Exercise objective
Below are entries. Copy exactly the lines running from the line that holds "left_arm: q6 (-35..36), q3" to the line that holds "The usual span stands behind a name", with both ends included.

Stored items
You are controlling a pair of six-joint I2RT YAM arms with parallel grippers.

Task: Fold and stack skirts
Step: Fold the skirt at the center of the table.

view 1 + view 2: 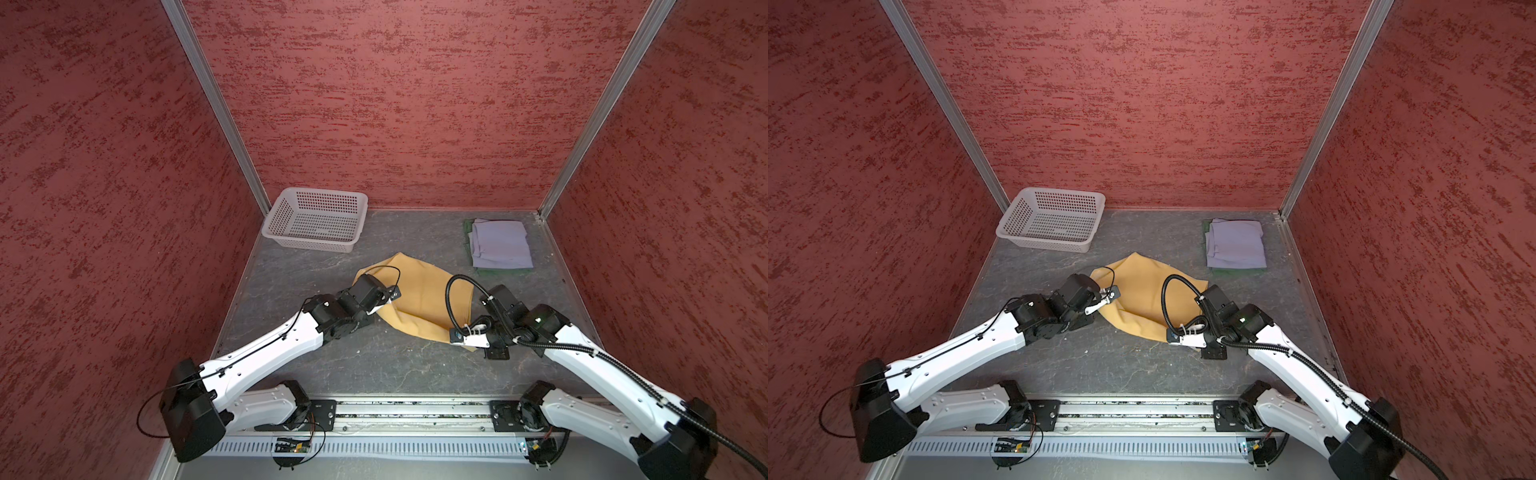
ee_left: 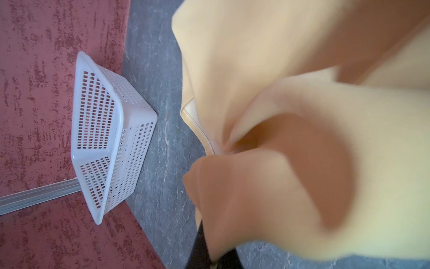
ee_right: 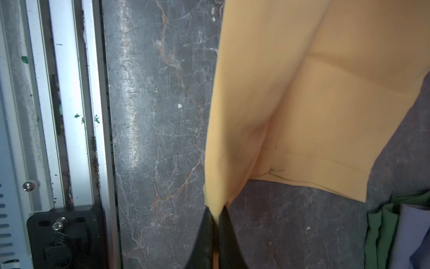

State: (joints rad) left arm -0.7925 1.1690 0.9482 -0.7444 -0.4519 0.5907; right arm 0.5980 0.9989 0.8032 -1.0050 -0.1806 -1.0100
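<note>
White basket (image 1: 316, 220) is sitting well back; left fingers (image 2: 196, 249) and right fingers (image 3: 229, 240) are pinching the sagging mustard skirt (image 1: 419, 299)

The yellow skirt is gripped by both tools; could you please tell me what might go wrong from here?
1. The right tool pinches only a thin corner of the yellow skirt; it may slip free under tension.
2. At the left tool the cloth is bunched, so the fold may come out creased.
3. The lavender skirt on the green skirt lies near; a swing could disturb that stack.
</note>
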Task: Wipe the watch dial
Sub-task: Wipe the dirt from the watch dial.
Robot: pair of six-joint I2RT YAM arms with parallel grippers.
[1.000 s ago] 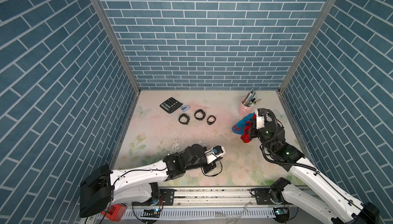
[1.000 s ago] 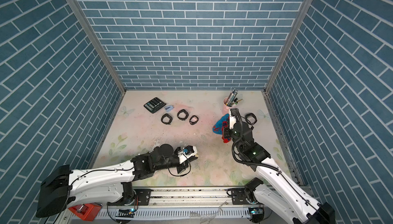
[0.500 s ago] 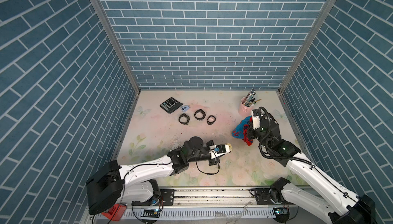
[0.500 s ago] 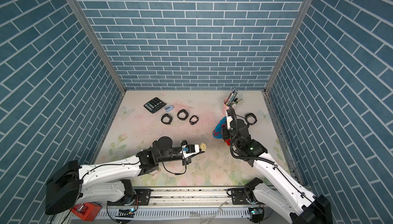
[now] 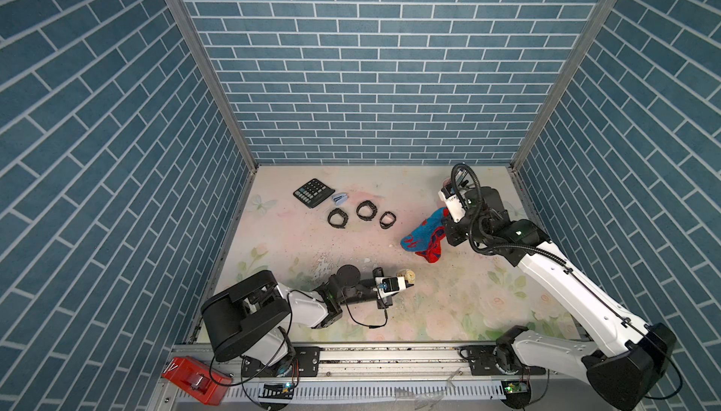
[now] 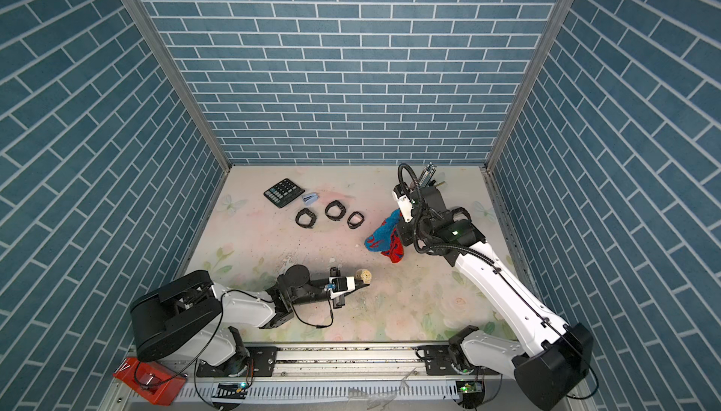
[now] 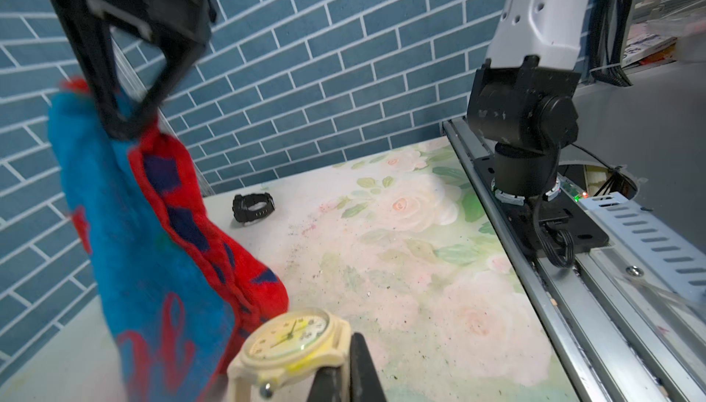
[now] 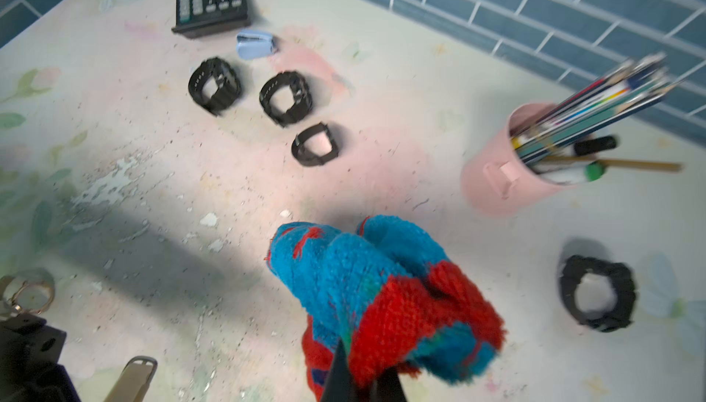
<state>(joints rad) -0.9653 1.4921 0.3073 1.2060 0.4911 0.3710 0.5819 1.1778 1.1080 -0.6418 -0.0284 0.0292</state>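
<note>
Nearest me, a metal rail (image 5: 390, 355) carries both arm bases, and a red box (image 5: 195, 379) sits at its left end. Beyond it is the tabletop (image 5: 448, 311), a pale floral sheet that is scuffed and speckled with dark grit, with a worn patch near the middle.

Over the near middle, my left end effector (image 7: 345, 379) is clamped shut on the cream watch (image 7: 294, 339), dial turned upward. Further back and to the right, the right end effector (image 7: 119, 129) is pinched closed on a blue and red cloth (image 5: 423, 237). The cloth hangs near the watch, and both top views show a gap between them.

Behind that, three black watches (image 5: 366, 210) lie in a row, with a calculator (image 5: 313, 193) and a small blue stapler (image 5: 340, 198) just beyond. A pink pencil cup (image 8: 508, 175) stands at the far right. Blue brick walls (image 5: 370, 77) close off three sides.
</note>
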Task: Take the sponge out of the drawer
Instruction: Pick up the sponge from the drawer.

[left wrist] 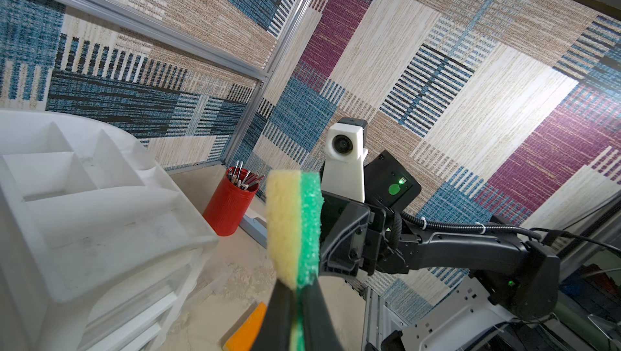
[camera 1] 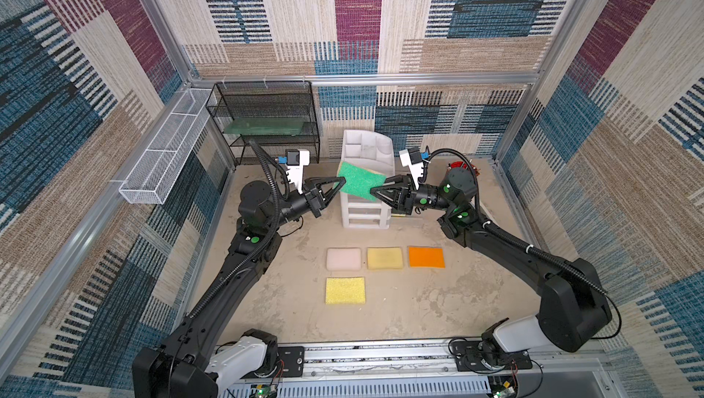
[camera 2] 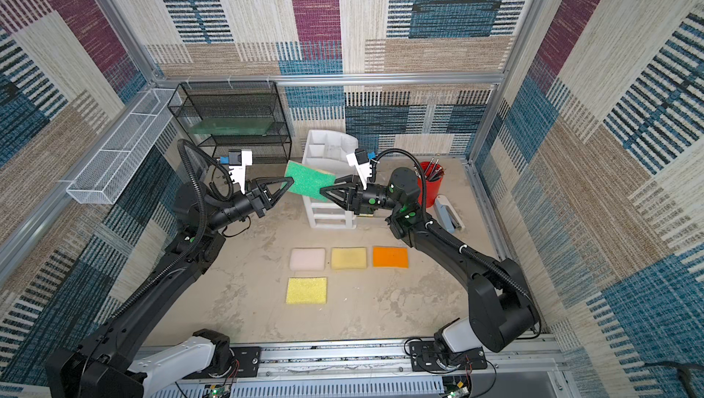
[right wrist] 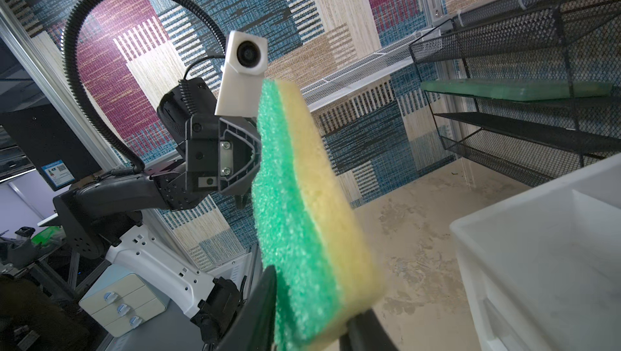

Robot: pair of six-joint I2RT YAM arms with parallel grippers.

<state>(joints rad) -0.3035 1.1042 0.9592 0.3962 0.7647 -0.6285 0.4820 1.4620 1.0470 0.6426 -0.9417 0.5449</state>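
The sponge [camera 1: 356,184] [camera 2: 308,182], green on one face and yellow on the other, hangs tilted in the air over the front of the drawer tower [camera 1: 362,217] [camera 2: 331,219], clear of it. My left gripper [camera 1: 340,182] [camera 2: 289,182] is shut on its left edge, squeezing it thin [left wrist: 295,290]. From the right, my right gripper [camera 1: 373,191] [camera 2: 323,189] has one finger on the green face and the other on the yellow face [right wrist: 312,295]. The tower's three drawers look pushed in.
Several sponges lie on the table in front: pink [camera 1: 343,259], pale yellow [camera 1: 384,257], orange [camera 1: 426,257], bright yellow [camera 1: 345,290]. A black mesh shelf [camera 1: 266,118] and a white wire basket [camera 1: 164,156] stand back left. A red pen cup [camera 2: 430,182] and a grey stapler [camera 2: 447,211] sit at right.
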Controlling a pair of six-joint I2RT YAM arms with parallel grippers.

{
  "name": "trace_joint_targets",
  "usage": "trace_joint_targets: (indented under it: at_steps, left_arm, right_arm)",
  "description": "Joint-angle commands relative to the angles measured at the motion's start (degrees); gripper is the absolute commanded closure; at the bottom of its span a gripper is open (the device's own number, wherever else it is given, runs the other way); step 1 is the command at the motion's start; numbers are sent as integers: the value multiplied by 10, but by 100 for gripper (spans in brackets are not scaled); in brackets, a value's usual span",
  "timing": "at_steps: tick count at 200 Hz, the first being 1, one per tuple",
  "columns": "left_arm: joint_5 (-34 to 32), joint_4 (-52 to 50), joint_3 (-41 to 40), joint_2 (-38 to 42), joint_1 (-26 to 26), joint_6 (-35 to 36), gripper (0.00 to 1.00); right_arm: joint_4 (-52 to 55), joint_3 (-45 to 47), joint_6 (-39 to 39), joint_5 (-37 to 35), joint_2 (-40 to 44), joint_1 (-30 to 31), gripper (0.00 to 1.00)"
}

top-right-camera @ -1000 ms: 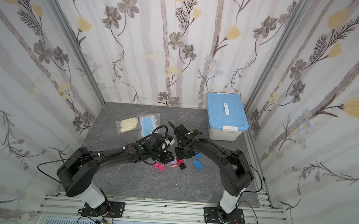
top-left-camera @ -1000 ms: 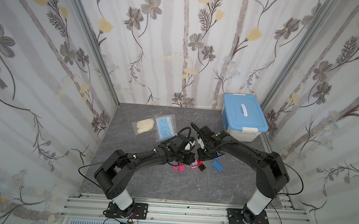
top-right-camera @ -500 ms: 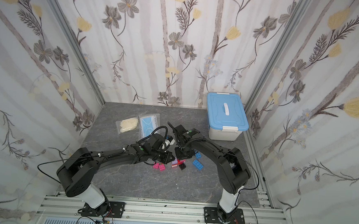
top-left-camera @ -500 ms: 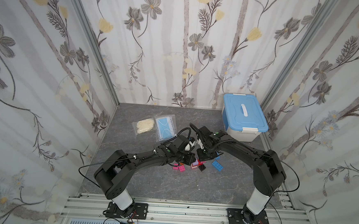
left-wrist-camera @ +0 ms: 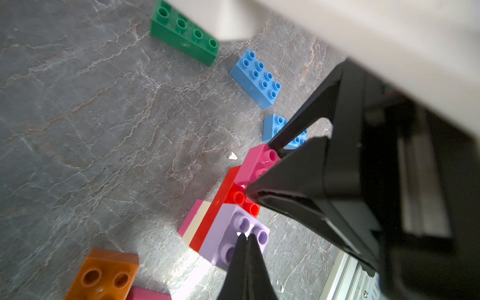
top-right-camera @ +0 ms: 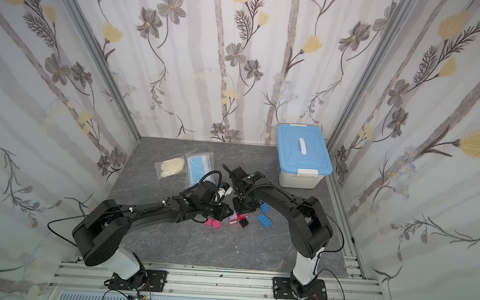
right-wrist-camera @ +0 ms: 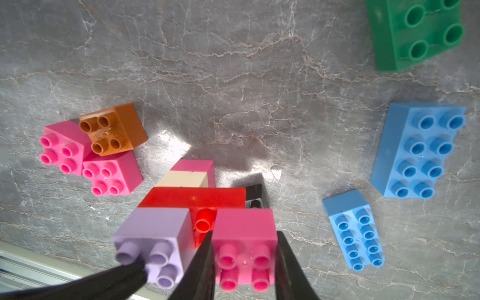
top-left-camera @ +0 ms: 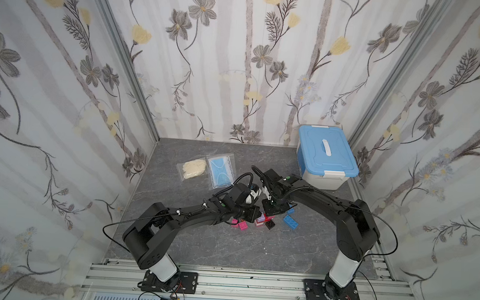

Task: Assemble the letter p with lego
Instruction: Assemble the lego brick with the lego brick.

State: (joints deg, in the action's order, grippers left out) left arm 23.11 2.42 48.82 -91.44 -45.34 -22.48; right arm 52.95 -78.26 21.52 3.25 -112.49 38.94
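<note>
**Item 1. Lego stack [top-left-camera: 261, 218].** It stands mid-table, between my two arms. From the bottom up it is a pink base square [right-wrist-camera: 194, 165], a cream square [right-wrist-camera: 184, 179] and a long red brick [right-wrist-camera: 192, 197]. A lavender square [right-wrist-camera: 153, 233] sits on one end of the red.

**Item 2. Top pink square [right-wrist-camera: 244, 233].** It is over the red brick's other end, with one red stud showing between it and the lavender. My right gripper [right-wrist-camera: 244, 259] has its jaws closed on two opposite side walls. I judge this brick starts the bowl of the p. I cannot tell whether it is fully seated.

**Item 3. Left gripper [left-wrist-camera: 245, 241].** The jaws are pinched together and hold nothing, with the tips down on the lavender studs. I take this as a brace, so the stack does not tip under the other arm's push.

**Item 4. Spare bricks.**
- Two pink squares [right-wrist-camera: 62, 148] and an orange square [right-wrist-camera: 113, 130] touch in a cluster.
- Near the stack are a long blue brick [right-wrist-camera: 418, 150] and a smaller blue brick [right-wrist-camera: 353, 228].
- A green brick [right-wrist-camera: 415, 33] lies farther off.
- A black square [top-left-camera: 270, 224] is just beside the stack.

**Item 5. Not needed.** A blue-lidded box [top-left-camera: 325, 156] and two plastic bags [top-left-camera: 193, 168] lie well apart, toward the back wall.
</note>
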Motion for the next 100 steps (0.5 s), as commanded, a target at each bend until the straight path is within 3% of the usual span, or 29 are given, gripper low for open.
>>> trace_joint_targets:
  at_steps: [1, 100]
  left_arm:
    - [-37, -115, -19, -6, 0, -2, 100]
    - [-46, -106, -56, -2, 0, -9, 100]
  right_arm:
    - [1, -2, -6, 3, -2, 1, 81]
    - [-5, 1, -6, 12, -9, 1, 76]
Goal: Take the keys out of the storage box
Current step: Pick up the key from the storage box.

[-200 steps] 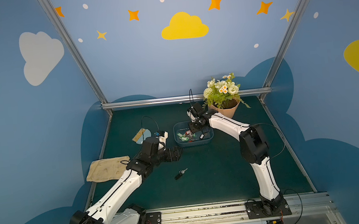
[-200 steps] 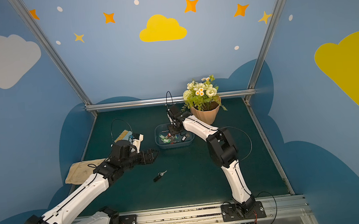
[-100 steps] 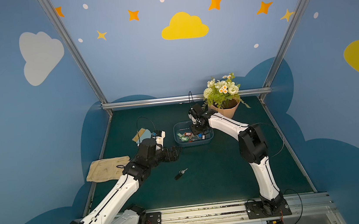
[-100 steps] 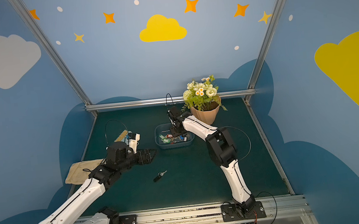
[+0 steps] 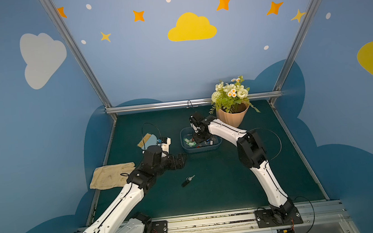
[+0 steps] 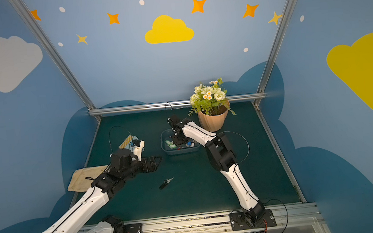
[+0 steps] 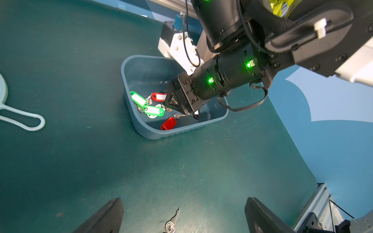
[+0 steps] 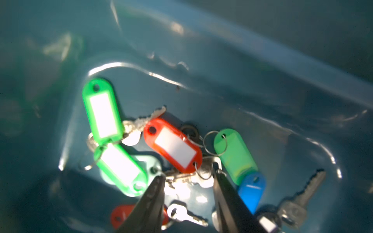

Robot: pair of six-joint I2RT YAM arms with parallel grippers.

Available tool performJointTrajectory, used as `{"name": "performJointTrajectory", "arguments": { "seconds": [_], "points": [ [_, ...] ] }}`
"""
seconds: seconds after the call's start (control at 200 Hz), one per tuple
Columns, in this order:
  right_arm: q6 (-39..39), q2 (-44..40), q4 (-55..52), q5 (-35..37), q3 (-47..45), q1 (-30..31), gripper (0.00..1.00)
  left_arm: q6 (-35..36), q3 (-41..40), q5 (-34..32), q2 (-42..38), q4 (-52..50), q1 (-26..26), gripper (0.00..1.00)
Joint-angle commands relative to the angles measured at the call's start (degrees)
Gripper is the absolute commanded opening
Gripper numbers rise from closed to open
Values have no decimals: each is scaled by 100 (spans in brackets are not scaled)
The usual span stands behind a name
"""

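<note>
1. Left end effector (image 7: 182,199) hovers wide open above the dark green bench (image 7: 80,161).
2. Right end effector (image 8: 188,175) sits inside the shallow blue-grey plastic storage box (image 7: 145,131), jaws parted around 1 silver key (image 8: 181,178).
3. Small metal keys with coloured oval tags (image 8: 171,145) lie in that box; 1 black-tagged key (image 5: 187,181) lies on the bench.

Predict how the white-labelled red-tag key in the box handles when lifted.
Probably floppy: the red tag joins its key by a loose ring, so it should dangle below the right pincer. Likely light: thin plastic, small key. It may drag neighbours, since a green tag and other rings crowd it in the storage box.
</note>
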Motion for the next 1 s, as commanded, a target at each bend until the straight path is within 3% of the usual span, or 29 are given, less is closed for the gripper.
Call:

Completed exercise
  left_arm: q6 (-35..36), q3 (-41..40), q5 (-34..32), q2 (-42..38), q4 (-52..50), q1 (-26..26), gripper (0.00..1.00)
Joint-angle commands relative to the angles measured at the call's start (degrees)
Gripper is the absolute commanded opening
Gripper numbers rise from closed to open
Values have no decimals: each is scaled by 100 (spans in brackets are not scaled)
The usual span stands behind a name

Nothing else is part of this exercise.